◆ WHAT IS NEEDED: Locate every line below that contains the word "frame" and copy it.

◆ DATA SHOWN:
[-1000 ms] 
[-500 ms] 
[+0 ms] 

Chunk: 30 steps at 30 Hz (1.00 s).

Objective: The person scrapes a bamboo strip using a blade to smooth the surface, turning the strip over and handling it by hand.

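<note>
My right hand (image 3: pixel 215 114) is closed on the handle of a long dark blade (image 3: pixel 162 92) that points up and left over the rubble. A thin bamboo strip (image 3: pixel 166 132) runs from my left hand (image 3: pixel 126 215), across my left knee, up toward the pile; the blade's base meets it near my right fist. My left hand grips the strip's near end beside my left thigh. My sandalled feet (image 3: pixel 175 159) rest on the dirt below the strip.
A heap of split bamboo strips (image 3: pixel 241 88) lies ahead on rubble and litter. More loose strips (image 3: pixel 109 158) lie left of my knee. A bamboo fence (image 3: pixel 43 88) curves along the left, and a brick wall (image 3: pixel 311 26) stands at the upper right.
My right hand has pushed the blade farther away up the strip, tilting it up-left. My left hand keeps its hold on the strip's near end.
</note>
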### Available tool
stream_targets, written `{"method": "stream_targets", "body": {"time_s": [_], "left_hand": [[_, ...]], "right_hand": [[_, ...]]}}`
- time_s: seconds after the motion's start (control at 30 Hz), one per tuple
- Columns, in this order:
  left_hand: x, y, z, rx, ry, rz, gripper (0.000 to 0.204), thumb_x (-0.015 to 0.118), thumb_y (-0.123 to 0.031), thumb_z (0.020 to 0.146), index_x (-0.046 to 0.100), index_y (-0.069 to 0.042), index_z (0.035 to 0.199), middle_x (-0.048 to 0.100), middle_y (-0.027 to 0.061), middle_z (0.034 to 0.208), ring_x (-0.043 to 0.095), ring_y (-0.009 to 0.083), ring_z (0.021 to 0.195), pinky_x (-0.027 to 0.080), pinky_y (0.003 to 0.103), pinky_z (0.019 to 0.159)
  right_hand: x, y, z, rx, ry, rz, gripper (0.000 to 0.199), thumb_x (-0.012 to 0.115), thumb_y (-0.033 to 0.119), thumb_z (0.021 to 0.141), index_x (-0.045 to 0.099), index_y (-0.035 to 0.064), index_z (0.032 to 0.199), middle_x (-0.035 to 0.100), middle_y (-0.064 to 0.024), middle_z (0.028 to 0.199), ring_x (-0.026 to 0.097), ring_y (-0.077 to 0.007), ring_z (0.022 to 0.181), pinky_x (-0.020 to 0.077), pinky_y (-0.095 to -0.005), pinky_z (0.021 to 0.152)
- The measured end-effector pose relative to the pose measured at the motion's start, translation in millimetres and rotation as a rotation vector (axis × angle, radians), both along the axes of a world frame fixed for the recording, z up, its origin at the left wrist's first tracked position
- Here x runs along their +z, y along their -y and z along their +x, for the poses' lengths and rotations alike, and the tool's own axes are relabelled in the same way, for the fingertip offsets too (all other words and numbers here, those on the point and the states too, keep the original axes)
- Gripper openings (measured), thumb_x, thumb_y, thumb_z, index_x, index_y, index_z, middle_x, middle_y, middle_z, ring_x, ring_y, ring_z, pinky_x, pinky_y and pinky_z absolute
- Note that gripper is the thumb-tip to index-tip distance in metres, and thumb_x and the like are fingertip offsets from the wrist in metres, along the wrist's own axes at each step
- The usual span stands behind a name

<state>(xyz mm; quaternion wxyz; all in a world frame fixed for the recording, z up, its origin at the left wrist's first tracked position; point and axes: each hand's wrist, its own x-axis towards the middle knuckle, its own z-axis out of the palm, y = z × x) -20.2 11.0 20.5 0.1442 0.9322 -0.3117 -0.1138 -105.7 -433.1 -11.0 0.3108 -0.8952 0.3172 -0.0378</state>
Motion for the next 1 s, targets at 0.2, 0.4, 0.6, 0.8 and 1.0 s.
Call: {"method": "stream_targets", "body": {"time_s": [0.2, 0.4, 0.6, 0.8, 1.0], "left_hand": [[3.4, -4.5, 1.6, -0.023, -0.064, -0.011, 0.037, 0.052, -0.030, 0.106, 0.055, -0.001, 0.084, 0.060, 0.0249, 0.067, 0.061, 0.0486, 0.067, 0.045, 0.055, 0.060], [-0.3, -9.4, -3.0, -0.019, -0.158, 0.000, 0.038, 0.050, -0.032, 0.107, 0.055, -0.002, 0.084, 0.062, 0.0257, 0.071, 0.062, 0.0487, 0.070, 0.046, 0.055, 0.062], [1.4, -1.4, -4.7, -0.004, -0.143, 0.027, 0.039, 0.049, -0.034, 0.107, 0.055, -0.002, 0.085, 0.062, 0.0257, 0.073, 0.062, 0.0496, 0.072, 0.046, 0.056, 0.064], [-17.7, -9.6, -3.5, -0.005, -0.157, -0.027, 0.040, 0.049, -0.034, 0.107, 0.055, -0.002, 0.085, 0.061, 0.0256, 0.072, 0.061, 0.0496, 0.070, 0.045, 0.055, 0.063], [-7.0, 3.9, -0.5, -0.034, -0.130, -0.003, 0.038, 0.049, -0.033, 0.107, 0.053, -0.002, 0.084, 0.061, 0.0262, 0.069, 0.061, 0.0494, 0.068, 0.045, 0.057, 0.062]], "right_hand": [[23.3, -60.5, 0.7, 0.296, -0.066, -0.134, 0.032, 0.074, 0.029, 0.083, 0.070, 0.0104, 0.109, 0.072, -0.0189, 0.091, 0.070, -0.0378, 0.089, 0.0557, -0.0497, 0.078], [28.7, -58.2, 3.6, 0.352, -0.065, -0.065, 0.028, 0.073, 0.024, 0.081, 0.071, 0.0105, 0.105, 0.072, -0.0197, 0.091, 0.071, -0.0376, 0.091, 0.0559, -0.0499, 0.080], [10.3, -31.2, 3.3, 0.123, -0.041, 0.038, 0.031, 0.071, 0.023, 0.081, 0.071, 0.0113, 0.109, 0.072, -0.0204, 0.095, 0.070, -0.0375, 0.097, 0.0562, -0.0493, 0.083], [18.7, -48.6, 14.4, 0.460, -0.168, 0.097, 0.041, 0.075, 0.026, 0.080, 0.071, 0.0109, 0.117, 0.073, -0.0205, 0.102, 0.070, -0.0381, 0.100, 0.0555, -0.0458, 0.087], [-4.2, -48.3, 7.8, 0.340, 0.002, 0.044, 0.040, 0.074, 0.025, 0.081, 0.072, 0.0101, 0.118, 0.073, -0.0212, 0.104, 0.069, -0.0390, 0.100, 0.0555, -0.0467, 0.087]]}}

◆ SOLUTION TO THIS TASK:
- The measured end-effector pose relative to the pose measured at the motion's start, translation in millimetres and rotation as a rotation vector (axis × angle, radians), both along the axes of a world frame fixed for the recording, z up, its origin at the left wrist's first tracked position
<state>(xyz mm; quaternion wxyz; all in a world frame fixed for the recording, z up, its origin at the left wrist's first tracked position; point and axes: each hand's wrist, its own x-axis towards the middle knuckle, its own z-axis out of the palm, y = z × x) -20.2 11.0 20.5 0.1442 0.9322 -0.3117 -0.1138 -105.7 -433.1 -11.0 0.3108 -0.8952 0.3172 -0.0378</state>

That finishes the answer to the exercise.